Work to be completed: For the records below, output each line exactly as it appears, from the first through the line with "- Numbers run".

Dataset records:
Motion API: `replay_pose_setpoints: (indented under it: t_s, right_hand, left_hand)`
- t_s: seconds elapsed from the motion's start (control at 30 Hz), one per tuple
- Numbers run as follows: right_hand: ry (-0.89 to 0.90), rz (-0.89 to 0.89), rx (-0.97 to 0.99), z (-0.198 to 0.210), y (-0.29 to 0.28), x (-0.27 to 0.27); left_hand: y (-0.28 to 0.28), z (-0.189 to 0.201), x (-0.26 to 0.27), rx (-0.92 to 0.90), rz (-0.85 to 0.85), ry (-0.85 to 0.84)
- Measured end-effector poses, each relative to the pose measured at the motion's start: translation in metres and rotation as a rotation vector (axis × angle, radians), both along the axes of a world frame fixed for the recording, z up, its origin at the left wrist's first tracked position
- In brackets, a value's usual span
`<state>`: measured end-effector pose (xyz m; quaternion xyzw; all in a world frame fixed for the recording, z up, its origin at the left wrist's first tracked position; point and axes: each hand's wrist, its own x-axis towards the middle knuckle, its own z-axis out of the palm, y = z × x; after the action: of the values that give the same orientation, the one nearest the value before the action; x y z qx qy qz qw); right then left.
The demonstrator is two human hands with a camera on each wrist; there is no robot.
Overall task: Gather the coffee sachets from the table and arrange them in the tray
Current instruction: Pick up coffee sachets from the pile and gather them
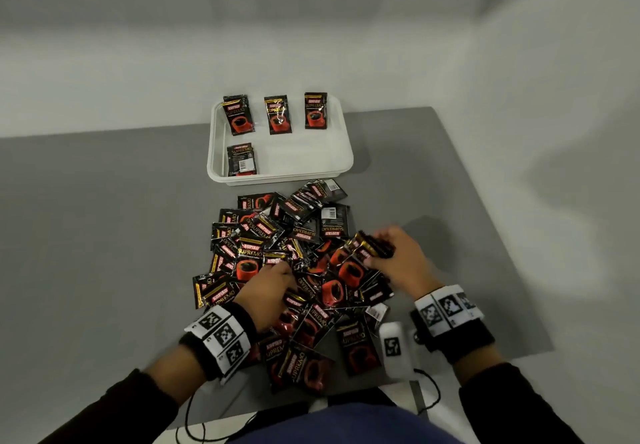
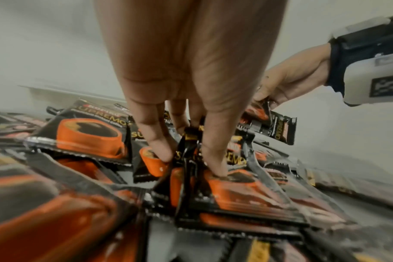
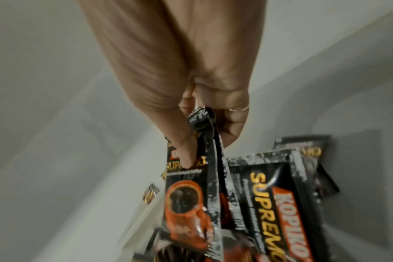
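Note:
Black-and-red coffee sachets lie in a loose pile (image 1: pixel 294 256) on the grey table (image 1: pixel 104 222), just in front of the white tray (image 1: pixel 287 179). Several sachets lie in the tray: three along its far side (image 1: pixel 277 114) and one at the near left (image 1: pixel 241 159). My left hand (image 1: pixel 277 279) reaches into the pile. In the left wrist view, the left hand (image 2: pixel 188 163) pinches an upright sachet (image 2: pixel 186 140) between thumb and fingers. My right hand (image 1: pixel 377 253) holds a small bunch of sachets (image 1: pixel 369 246) just above the pile's right side. In the right wrist view, the right hand (image 3: pixel 208 152) grips those sachets (image 3: pixel 188 203).
A white marker block (image 1: pixel 394 346) with a black cable (image 1: pixel 431 395) hangs below my right wrist, at the table's front edge. The table's right edge (image 1: pixel 485 208) runs close to the pile. Bare grey surface lies left of the pile and tray. Pale walls stand behind.

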<state>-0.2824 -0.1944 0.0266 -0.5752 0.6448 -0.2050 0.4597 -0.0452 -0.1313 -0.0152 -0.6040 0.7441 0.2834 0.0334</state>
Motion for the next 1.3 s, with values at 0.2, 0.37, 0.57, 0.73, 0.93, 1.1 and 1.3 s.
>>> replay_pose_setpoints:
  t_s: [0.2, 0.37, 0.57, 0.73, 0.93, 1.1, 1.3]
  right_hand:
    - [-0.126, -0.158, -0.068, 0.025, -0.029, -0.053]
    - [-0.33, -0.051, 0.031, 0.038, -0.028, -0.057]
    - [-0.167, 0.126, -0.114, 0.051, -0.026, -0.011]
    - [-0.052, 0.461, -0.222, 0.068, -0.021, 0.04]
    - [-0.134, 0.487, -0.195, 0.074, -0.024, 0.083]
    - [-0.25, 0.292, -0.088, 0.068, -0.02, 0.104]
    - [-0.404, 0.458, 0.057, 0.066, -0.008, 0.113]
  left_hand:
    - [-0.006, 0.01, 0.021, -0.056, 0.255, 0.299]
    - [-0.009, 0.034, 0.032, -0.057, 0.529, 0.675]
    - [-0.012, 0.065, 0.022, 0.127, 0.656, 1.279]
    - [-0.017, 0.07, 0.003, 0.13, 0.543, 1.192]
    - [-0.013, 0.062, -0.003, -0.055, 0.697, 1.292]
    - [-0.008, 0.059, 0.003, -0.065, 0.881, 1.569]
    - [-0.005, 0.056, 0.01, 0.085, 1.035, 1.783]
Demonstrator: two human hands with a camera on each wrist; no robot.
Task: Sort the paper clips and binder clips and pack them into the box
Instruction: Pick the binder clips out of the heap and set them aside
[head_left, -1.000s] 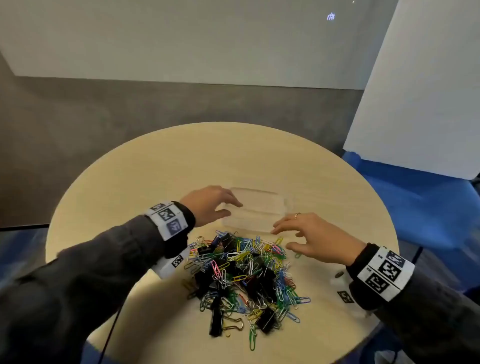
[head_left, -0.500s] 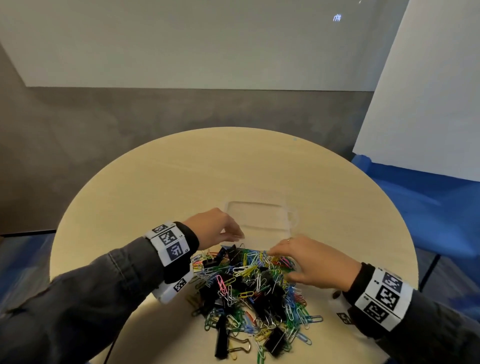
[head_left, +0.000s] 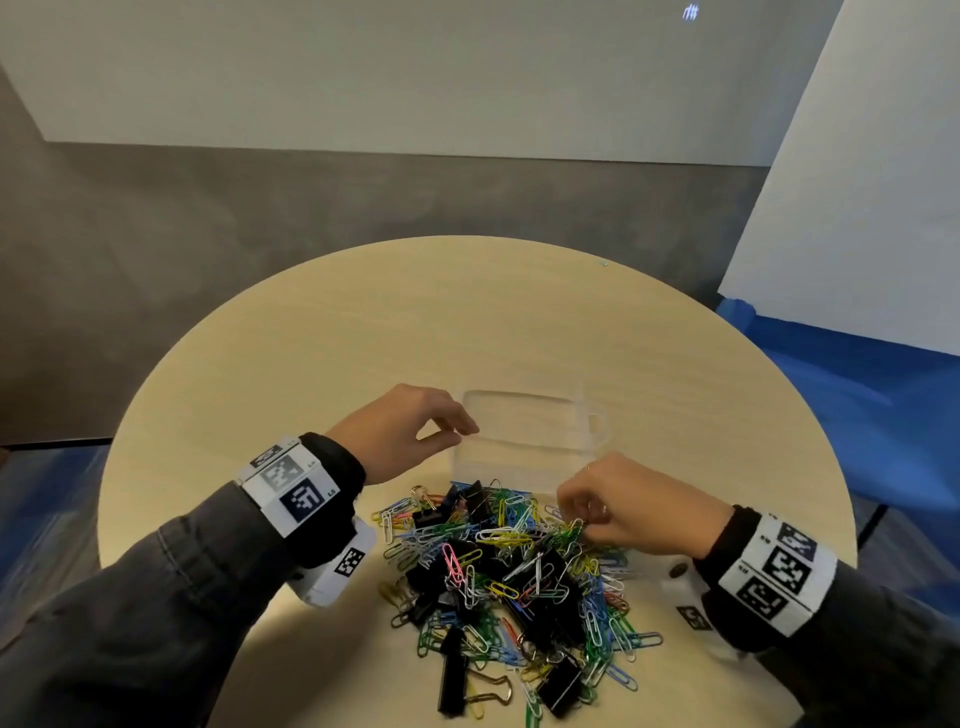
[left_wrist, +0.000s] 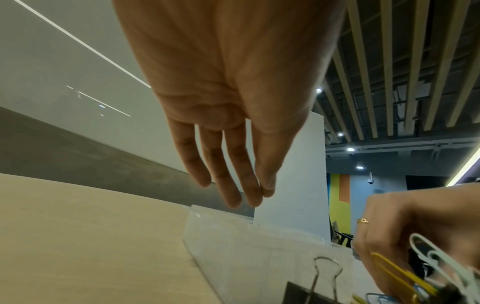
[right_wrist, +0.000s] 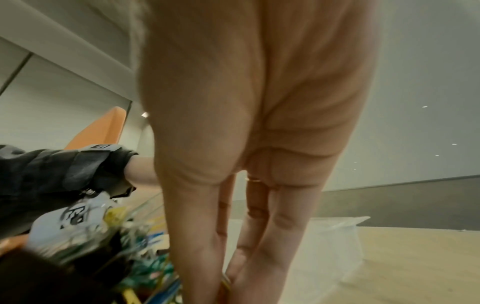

Reply:
Motion API: `replay_pose_setpoints: (indented under it: t_s, right_hand, left_hand)`
- t_s: seconds elapsed from the motion's start (control at 30 Hz), one per tuple
- Numbers run as follows: right_hand: ry (-0.89 to 0.90), rz (-0.89 to 0.89), rx (-0.97 to 0.99), z (-0.198 to 0.210), y (-0.29 to 0.28), x (-0.27 to 0.27); left_hand: y (-0.28 to 0.28), z (-0.189 to 0.201), x (-0.26 to 0.27), rx (-0.92 to 0.90), rz (-0.85 to 0.85), ry (-0.85 to 0.84)

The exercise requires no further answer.